Copies of all lines containing the string "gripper" are needed from the data below.

*** Opening of SOURCE MATERIAL ***

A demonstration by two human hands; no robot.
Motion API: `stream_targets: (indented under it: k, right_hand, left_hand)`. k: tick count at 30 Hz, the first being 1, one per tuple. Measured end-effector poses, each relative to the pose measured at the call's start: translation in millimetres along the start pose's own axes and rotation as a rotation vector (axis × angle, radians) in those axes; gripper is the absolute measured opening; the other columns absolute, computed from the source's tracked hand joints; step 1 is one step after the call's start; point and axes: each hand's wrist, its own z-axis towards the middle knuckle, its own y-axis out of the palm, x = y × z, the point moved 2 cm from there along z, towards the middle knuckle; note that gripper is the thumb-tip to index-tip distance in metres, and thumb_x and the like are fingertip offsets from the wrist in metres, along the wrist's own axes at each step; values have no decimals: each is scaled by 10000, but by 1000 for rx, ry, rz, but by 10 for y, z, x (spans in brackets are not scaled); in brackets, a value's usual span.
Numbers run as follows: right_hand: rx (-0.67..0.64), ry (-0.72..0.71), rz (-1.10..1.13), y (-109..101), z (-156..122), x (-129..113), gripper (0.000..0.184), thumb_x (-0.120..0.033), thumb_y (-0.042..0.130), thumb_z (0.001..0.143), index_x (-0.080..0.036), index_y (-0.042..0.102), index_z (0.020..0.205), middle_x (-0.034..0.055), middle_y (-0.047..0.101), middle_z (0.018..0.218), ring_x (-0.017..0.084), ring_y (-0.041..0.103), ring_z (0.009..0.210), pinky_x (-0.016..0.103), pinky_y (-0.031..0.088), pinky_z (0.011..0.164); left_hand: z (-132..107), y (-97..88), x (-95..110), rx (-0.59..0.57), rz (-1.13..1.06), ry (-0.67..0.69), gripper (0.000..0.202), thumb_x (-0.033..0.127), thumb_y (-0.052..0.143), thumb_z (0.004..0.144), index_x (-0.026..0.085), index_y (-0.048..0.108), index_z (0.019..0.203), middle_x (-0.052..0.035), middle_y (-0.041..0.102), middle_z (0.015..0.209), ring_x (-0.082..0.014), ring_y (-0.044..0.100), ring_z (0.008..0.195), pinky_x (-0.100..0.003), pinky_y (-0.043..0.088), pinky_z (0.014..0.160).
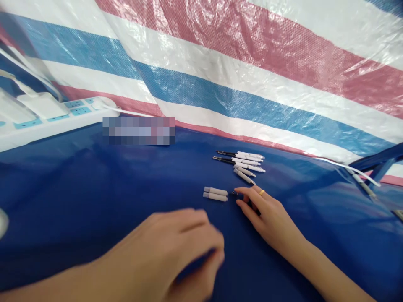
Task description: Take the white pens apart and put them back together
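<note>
My left hand (185, 247) is large and slightly blurred in the foreground. Its fingers are curled and the thumb meets the forefinger; whatever may be between them is hidden. Further right, my right hand (267, 209), with a ring on one finger, rests low over the table. Thumb and forefinger are apart, and the fingertips are beside a tiny dark piece (234, 193) too small to name. Just left of it lie two whitish pen barrels (217, 193) side by side. Behind the right fingers are two pale pen tip sections (244, 174).
Several white pen bodies with black refills (242, 160) lie in a row towards the back. A white power strip (72, 110) with plugs stands at the left rear. A striped plastic sheet (220, 96) hangs behind the blue table (126, 180). A white cable (352, 165) runs at right.
</note>
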Motion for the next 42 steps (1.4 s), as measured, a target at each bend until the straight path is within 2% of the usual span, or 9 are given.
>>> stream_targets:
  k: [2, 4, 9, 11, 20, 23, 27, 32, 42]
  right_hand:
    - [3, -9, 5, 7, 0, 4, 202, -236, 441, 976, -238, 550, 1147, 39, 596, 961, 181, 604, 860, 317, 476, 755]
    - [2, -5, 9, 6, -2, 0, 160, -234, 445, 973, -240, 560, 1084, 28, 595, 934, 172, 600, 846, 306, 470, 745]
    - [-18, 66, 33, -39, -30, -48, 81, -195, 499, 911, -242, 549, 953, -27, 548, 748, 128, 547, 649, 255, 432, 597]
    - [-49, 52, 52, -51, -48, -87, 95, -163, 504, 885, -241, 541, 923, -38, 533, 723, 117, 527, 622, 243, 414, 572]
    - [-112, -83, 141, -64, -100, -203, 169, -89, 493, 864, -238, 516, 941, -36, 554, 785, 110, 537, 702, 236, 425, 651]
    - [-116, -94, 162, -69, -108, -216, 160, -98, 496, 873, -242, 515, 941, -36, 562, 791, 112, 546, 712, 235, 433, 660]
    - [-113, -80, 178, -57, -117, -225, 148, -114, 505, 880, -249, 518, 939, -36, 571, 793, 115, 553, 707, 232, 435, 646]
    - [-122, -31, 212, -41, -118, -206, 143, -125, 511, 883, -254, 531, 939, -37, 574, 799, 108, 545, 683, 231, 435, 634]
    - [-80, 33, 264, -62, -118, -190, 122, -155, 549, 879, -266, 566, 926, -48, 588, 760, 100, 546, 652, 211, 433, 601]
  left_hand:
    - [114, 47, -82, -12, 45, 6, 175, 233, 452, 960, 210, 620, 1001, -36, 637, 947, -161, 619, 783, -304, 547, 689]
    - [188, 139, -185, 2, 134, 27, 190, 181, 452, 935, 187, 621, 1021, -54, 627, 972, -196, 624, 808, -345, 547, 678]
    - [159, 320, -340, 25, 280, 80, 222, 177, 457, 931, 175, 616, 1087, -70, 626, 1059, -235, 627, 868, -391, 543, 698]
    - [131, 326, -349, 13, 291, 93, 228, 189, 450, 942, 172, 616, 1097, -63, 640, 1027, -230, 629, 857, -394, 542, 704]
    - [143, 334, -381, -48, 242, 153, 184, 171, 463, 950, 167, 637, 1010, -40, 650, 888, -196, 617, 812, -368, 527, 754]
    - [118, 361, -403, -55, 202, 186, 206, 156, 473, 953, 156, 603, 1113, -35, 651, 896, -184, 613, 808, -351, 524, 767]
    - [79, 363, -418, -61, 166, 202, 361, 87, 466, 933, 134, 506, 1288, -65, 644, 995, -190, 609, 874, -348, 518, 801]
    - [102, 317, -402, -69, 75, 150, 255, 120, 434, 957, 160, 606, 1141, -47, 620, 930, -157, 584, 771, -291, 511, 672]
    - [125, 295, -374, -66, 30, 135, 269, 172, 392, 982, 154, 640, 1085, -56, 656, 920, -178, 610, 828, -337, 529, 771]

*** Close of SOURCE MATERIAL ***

* _REPLY_:
Motion API: `stream_targets: (indented under it: k, right_hand, left_hand)`. k: tick count at 30 Hz, the first being 1, one per tuple. Measured end-effector poses, each relative to the pose measured at the call's start: translation in millimetres along the start pose's own axes and rotation as a rotation vector (axis × angle, radians) in those axes; gripper is the absolute measured opening; the other columns absolute, computed from the source's tracked hand joints; step 1 is one step after the call's start; point and axes: each hand's wrist, its own z-axis towards the middle knuckle, its own y-axis out of the palm, x = y × z, the point moved 2 cm from there along z, towards the middle knuckle; note that gripper is the thumb-tip to index-tip distance in metres, and thumb_x and the like are fingertip offsets from the wrist in metres, along the wrist's own axes at each step; values have no decimals: each is scaled by 10000, but by 1000 for rx, ry, rz, but by 10 for y, z, x (spans in brackets are not scaled); in brackets, a value's usual span.
Numbers run as follows: right_hand: rx (-0.67..0.64), ry (-0.72..0.71), rz (-1.10..1.13), y (-109..101), z (-156..122), x (-129..113), gripper (0.000..0.184), thumb_x (-0.120..0.033), thumb_y (-0.042..0.130), thumb_z (0.001..0.143), index_x (-0.080..0.036), index_y (-0.042..0.102), index_z (0.020..0.205), middle_x (-0.034..0.055), middle_y (-0.047..0.101), middle_z (0.018..0.218), ring_x (-0.017..0.084), ring_y (-0.041..0.103), ring_z (0.009..0.210), pinky_x (-0.016..0.103), pinky_y (-0.031..0.088), pinky_z (0.011..0.164); left_hand: z (-132..107), y (-97..88), x (-95..110), rx (-0.59..0.57), rz (-1.13..1.06), ry (-0.67..0.69), gripper (0.000..0.202), thumb_x (-0.033..0.127), thumb_y (-0.052..0.143), thumb_z (0.004..0.144), index_x (-0.026..0.085), index_y (-0.048..0.108), index_z (0.019..0.203), middle_x (-0.052..0.035), middle_y (-0.041..0.102), middle_z (0.015..0.209), ring_x (-0.082..0.014), ring_y (-0.044..0.100), ring_z (0.008..0.195), pinky_x (-0.100..0.003), pinky_y (-0.043..0.088), pinky_z (0.014..0.160).

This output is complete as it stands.